I'm standing in the bathroom of our hotel room, trusty yellow scissors at the ready. With one hand, I grab handfuls of coarse, sun-bleached hair, and with the other, I snip. As brown fluff falls away from my head, looking like some furry animal has died on the floor, I cut some more, and then some more, and then some more again.
I used to do this often in college; it was so freeing to watch the mess fall away, leaving me with a half an inch of soft, healthy hair, and an exposed scalp that felt so good to brush across. It was like being a buddhist nun. Tonight, I refrain from really going to town, and satisfy my urge with a trim.
There. That feels better.
Now, time for a shower. I find immense pleasure in the fact that there is an actual tub raised off the ground, and a real curtain separating the water from spraying all over the room. Most places we've been in Southeast Asia so far have neither a curtain, nor a tub, nor anything separating a space for washing oneself from the toilet or the sink.
As a result, showering sprays water everywhere: on the toilet, on the toilet paper (if there is any), in the sink, etc. Tonight, having a tub and a curtain feels like the ultimate in luxury. If the water was hot, now that would be a real treat. No such luck.
When I'm done with my cold rinse, I towel off and climb into bed with Tyler, who is busy programming. As I take notes about our day, the power keeps going out, leaving us in a peaceful darkness for a few moments each time. Corresponding with the loss of electricity is a bellowing generator that we can hear rumbling to life outside. It feels like there is no such thing as quiet in Vietnam.
I've completed the day's work for my clients, and we're both "a la carte" (as Tara's grandmother likes to say), relaxing under the skimpy covers, watching a movie. Suddenly, without so much as a knock, our hotel room opens theatrically, and in walks a small middle aged man, as if it was his turn on stage.
We're too surprised to say anything, and assume that in just a moment, the man will see us. Surely he'll apologize for having barged into our room, become flustered at our near nakedness, and take his leave apologetically? He doesn't. In fact, he barely acknowledges our presence, so we stare silently as he fiddles with an air conditioning remote. What the hell?
What should be an awkward moment drags on into awkward minutes. He is still in our room, lingering, pointing at us, pointing at the AC, still fiddling with the remote. What the hell is going on? We're fine, we're fine, we say, we don't need you to mess with our AC. He doesn't speak English, and we don't speak Vietnamese; communication isn't happening. But shouldn't it be obvious that we want him to leave?

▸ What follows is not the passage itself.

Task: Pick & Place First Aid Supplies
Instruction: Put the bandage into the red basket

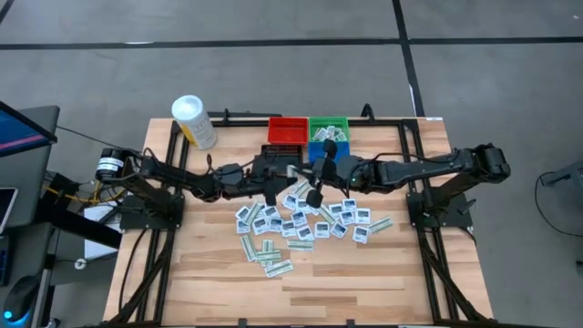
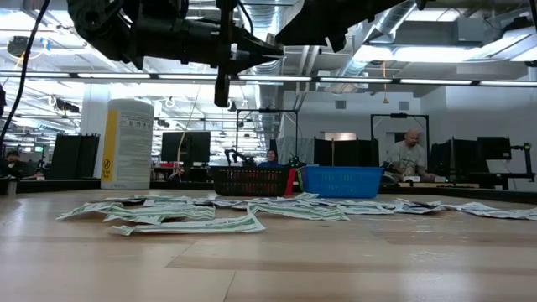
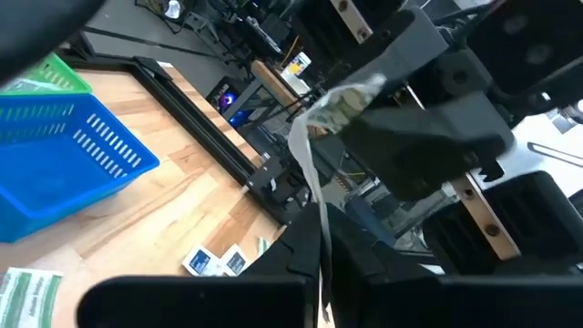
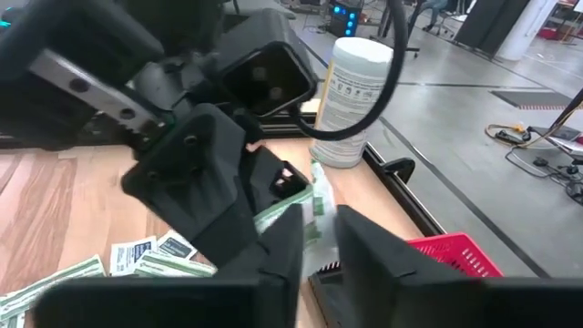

We're not sure if he's completely oblivious, or if it is totally normal for people here to march into hotel rooms unannounced. Honestly, we have no idea what is going on. Eventually, the guy takes his leave, having done absolutely nothing to our air conditioning. What the hell just happened?!
An hour or two later, we're both ravenously hungry. As we leave the hotel in search of food, we pass our uninvited guest in the lobby. Tara glares at him, but he only smiles. Outside, we're drowned once more by a wave of noise and traffic. It's so abrasive to our frazzled nerves that we almost decide to forgo food altogether.
Outside, we wander the streets until we come upon this smoothie stand, glowing like a vision, the saving grace of our day. Juice and smoothies are two of Tara's top comfort foods, as evidenced here:
Troubles of the day melt away and she skips up to the counter and points to whatever the man happens to be making for another customer.
It turns out to be freshly squeezed orange juice with an added spoonful of granulated sugar that doesn't quite dissolve, but rests at the bottom of the cup like it would in a lemon shake-up.
Tara's eyes grow wide as she slurps the nearly whole thing down, emphatically stating that it is the best juice she has ever had. Saving a bit for me, I take a sip and find that she's absolutely right. We return to the stall to order another juice, along with a thick, creamy orange smoothie reminiscent of a push-pop.
We're going to leave it at that, but then, remembering our rule about getting a lot of a really good thing when we happen upon it, we order about six more cups to keep in the fridge for breakfast. What a nice thing to look forward to!